In vitro cytotoxicity of statins in different medium pH levels
The effect of medium pH changes on cytotoxicity of statins was investigated using both undifferentiated and differentiated C2C12 skeletal muscle cells. Cells were exposed to increasing concentrations of SVL, SVA, PVL, or PVA for 72 hours, and the metabolic activity of the cells was measured using the MTT test (Figs 7 and 8). The IC50 of SVL in undifferentiated C2C12 cells grown in DMEM culture medium of physiological pH was found to be 0.58 ± 0.02 μmol/L. Medium acidification to a pH of 6.8 significantly reduced the IC50 to 0.44 ± 0.02 μmol/L, whereas alkalinizing the medium to pH 7.8 resulted in significant increase in IC50 to 1.13 ± 0.04 μmol/L. Similar cytotoxicity pattern was observed with differentiated C2C12 cells treated with SVL under different pH conditions (Table II). Likewise, incubating C2C12 cells with SVA resulted in cytotoxic response comparable with that observed with SVL in response to medium pH alteration (Fig 7). However, the IC50 values of SVA were several folds higher than that of SVL (Table II).

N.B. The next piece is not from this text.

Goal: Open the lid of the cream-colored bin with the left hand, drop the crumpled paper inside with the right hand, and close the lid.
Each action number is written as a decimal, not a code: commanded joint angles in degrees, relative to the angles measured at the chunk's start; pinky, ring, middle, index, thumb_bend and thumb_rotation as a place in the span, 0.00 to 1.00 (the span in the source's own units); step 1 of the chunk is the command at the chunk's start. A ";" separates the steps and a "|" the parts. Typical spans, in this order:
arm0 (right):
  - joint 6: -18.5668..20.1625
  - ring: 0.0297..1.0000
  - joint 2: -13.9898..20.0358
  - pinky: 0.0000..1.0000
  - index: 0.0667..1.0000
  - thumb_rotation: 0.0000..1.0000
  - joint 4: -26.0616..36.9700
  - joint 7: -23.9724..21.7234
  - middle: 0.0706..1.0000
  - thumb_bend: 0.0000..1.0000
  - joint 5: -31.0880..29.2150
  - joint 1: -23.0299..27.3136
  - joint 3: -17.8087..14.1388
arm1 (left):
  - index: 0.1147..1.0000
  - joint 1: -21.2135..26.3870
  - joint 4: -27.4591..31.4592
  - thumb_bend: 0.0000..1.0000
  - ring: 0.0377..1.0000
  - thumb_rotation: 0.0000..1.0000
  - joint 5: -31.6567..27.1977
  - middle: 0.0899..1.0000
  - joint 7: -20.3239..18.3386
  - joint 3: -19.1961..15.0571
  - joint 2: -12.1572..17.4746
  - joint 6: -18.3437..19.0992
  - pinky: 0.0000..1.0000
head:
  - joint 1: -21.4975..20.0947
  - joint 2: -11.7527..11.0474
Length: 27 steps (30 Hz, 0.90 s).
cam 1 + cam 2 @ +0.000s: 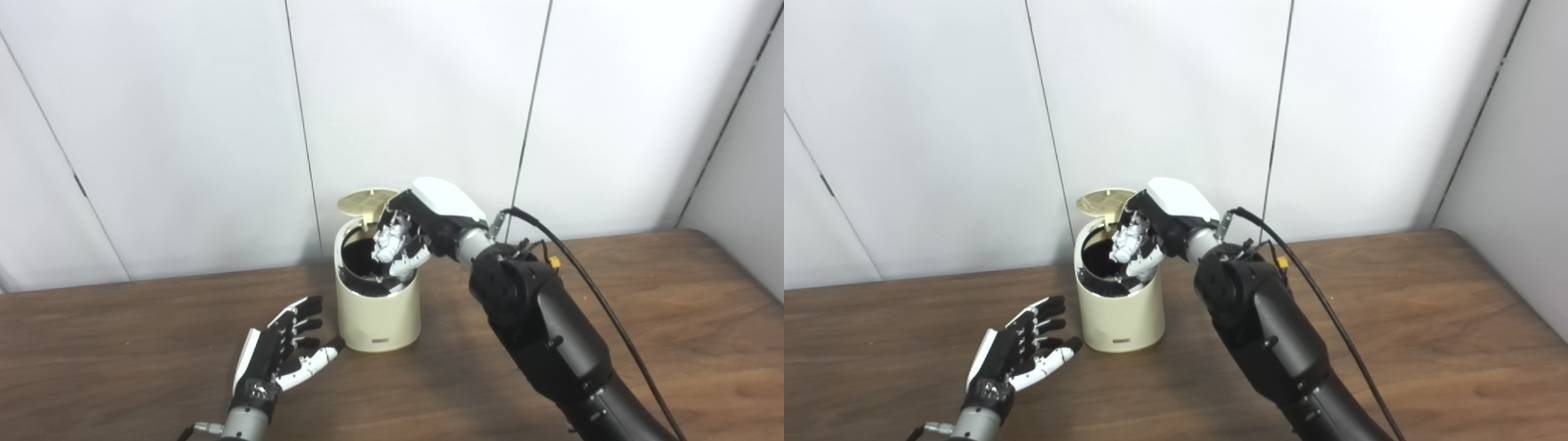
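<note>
Cream plastic, smooth and a bit glossy, is what the bin [378, 306] is made of: a short upright cylinder stood on the wood-grain surface [643, 318], with a dark liner seen inside its mouth. The lid [366, 201] is already flipped up at the back of the bin, a round disc with a ribbed underside, tilted nearly flat above the rim.

The key relation: the crumpled paper [390, 240], a white wrinkled wad, is held right over the bin's open mouth, toward its right rim, so the drop would go pretty much straight down. It is clutched in the right hand [411, 236], fingers curled around it, palm turned toward the bin.

The left hand [283, 352] is parked on the surface just left of the bin's base, fingers spread and nothing held, thumb tip about touching the bin wall. Being the nearer one to the lid's free side, it looks best placed for closing afterwards.
</note>
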<state>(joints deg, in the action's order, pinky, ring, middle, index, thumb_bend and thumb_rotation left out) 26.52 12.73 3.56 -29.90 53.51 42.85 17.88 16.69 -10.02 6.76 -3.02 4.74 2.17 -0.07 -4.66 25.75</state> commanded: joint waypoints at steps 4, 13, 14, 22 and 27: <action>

The higher cytotoxicity of SVA observed at acidic pH was associated with enhanced cellular uptake. The cytotoxicity of PVL and PVA in both undifferentiated and differentiated C2C12 was much lower than that of SVL and SVA after 72 hours of treatment under different pH conditions (Figs 7 and 8). Interestingly, undifferentiated C2C12 cells were found to be more sensitive to statin-induced myotoxicity compared with differentiated cells (Table II).
Table II.
Statin | C2C12 cells | IC50 values of statins (μmol/L) |
||
---|---|---|---|---|
Acidic medium | Neutral medium | Alkaline medium | ||
Simvastatin lactone | Undifferentiated cells | 0.44 ± 0.02∗ | 0.58 ± 0.02† | 1.13 ± 0.04‡ |
Differentiated cells | 15.79 ± 0.77∗,§ | 40.76 ± 1.75†,§ | 56.99 ± 1.86‡,§ | |
Simvastatin hydroxy acid | Undifferentiated cells | 2.22 ± 0.04∗ | 4.35 ± 0.09† | 16.85 ± 0.48‡ |
Differentiated cells | 65.41 ± 2.69§ | NA | NA | |
Pravastatin lactone | Undifferentiated cells | 85.59 ± 2.05 | NA | NA |
Differentiated cells | 109.9 ± 3.74§ | NA | NA |
Abbreviations: NA, non-applicable; SD, standard deviation.
Data are presented as mean ± SD of 3 experiments, 8 replicates per experiment. Statistical analysis was done by 2-way analysis of variance followed by Bonferroni's post hoc test.
Significant difference from neutral and alkaline medium (P < 0.001).
Significant difference from acidic and alkaline medium (P < 0.001).
Significant difference from acidic and neutral medium (P < 0.001).
Significant difference from undifferentiated cells (P < 0.001).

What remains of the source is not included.